● Task brief: From the first line to the last, transcribe the data exactly and skip the pictures.
[Start of Attachment]
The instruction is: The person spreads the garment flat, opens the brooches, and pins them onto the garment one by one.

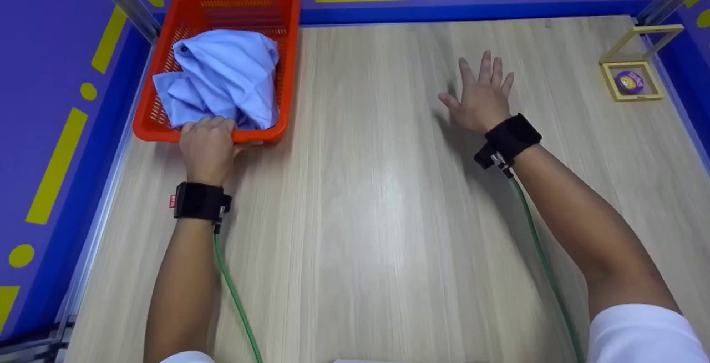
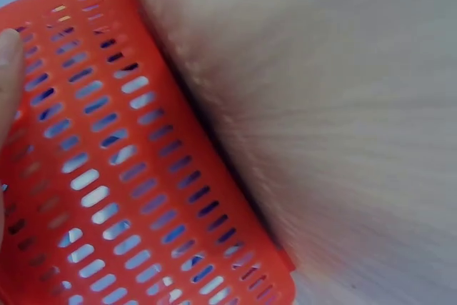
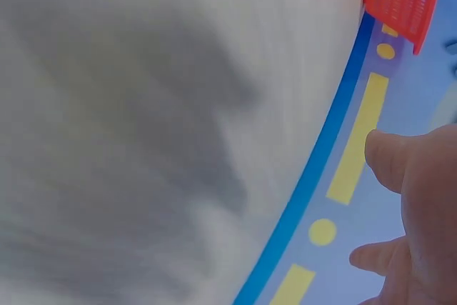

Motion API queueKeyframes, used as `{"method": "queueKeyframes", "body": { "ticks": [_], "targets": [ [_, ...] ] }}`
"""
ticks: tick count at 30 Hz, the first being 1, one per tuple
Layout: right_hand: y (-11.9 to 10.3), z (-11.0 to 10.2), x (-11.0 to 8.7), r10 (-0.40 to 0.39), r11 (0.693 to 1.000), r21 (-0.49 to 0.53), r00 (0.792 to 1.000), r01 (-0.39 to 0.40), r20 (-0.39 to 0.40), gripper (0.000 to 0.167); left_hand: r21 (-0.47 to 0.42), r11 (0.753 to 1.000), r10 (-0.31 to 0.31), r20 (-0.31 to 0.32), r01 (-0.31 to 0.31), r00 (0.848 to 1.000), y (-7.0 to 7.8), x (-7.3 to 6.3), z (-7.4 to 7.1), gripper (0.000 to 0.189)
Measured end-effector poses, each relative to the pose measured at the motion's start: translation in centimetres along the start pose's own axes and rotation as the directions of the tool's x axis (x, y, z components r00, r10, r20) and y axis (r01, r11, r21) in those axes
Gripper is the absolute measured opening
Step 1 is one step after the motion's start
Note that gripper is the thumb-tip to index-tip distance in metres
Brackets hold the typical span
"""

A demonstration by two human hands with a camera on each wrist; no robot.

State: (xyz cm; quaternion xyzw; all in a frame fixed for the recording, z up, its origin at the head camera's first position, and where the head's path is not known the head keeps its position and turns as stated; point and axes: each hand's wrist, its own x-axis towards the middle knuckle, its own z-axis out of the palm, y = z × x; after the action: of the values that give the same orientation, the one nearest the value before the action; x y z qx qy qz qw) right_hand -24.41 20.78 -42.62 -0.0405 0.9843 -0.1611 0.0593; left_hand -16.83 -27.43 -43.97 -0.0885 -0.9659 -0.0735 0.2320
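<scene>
A red plastic basket (image 1: 289,69) with slotted walls stands at the back left of the table, and a crumpled light blue cloth (image 1: 233,69) lies in it. My left hand (image 1: 208,144) grips the basket's near rim, fingers curled over the edge. In the left wrist view the basket's slotted wall (image 2: 143,148) fills the left side, with a bit of the hand at the edge. My right hand (image 1: 480,99) is over the right half of the table with its fingers spread, holding nothing. Its thumb (image 3: 389,162) shows in the right wrist view.
At the far right stands a small yellow frame-like box (image 1: 638,96) with its lid raised and a round purple tin (image 1: 629,82) inside. Blue-purple walls with yellow marks border the table (image 1: 366,213). A green cable (image 1: 236,302) trails from each wristband.
</scene>
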Motion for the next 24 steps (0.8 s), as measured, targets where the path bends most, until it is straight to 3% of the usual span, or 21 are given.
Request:
{"method": "queueKeyframes", "body": {
  "ticks": [6, 13, 19, 24],
  "targets": [
    [-4.2, -0.4, 1.5, -0.069, 0.997, -0.04, 0.998, 0.069, 0.002, 0.083, 0.014, 0.999, 0.038, -0.042, -0.038, 0.998, -0.9, -0.3, 0.1, 0.051],
    [-12.1, -0.4, 3.1, -0.191, 0.981, -0.011, 0.981, 0.191, 0.023, 0.084, 0.032, 0.998, 0.047, -0.052, -0.045, 0.998, -1.2, 0.0, -0.1, 0.054],
    [-18.9, 0.1, 4.2, -0.366, 0.931, -0.005, 0.929, 0.366, 0.053, 0.084, 0.023, 0.998, 0.061, -0.057, -0.059, 0.997, -0.9, -0.1, 0.3, 0.053],
    [-23.9, 0.8, 4.8, -0.455, 0.89, -0.016, 0.889, 0.457, 0.06, 0.088, 0.022, 0.997, 0.079, -0.088, -0.078, 0.993, -0.3, 0.1, 0.6, 0.042]
  ]
}}
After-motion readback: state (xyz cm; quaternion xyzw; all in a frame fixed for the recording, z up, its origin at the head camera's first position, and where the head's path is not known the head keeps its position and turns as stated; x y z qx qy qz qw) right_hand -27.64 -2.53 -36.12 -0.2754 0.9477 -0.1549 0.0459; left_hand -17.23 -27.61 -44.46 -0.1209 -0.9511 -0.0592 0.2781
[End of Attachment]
● Response to this exercise:
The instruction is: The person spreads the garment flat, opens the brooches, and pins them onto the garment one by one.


Motion API queueKeyframes, used as `{"method": "queueKeyframes", "body": { "ticks": [_], "targets": [ [_, ...] ] }}`
"""
ticks: tick count at 30 Hz, the first being 1, one per tuple
Layout: right_hand: y (-11.9 to 10.3), z (-11.0 to 10.2), x (-11.0 to 8.7), r10 (-0.40 to 0.39), r11 (0.693 to 1.000), r21 (-0.49 to 0.53), r00 (0.792 to 1.000), r01 (-0.39 to 0.40), r20 (-0.39 to 0.40), gripper (0.000 to 0.167); left_hand: r21 (-0.47 to 0.42), r11 (0.753 to 1.000), r10 (-0.31 to 0.31), r20 (-0.31 to 0.32), r01 (-0.31 to 0.31), r00 (0.848 to 1.000), y (-7.0 to 7.8), x (-7.3 to 6.3), z (-7.4 to 7.1), gripper (0.000 to 0.189)
Measured end-effector poses, each relative to the pose measured at the motion's start: translation in centimetres along the start pose's own axes and rotation as the directions of the tool's x axis (x, y, z components r00, r10, r20) and y axis (r01, r11, r21) in those axes
Gripper is the absolute measured opening
Step 1 is one step after the motion's start
Note that gripper is the thumb-tip to index-tip distance in metres
Brackets hold the typical span
"""

A demonstration by two human hands with a camera on each wrist; no robot.

State: (xyz cm; quaternion xyzw; all in a frame fixed for the recording, z up, its origin at the head camera's first position, and where the head's path is not known the head keeps its position and turns as stated; point and axes: each hand's wrist, its own x-axis towards the middle knuckle, its own z-axis out of the palm, y = z × x; after the action: of the values that give the same orientation, the one nearest the value before the action; x y z qx qy qz qw) right_hand -24.41 20.78 -42.62 -0.0405 0.9843 -0.1611 0.0593; left_hand -16.83 -27.43 -43.97 -0.0885 -0.9659 -0.0735 0.2320
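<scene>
A red plastic basket (image 1: 289,69) with slotted walls stands at the back left of the table, and a crumpled light blue cloth (image 1: 233,69) lies in it. My left hand (image 1: 208,144) grips the basket's near rim, fingers curled over the edge. In the left wrist view the basket's slotted wall (image 2: 143,148) fills the left side, with a bit of the hand at the edge. My right hand (image 1: 480,99) is over the right half of the table with its fingers spread, holding nothing. Its thumb (image 3: 389,162) shows in the right wrist view.
At the far right stands a small yellow frame-like box (image 1: 638,96) with its lid raised and a round purple tin (image 1: 629,82) inside. Blue-purple walls with yellow marks border the table (image 1: 366,213). A green cable (image 1: 236,302) trails from each wristband.
</scene>
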Motion for the next 24 steps (0.8 s), as measured, targets where the path bends most, until it is straight to 3% of the usual span, or 21 are given.
Request:
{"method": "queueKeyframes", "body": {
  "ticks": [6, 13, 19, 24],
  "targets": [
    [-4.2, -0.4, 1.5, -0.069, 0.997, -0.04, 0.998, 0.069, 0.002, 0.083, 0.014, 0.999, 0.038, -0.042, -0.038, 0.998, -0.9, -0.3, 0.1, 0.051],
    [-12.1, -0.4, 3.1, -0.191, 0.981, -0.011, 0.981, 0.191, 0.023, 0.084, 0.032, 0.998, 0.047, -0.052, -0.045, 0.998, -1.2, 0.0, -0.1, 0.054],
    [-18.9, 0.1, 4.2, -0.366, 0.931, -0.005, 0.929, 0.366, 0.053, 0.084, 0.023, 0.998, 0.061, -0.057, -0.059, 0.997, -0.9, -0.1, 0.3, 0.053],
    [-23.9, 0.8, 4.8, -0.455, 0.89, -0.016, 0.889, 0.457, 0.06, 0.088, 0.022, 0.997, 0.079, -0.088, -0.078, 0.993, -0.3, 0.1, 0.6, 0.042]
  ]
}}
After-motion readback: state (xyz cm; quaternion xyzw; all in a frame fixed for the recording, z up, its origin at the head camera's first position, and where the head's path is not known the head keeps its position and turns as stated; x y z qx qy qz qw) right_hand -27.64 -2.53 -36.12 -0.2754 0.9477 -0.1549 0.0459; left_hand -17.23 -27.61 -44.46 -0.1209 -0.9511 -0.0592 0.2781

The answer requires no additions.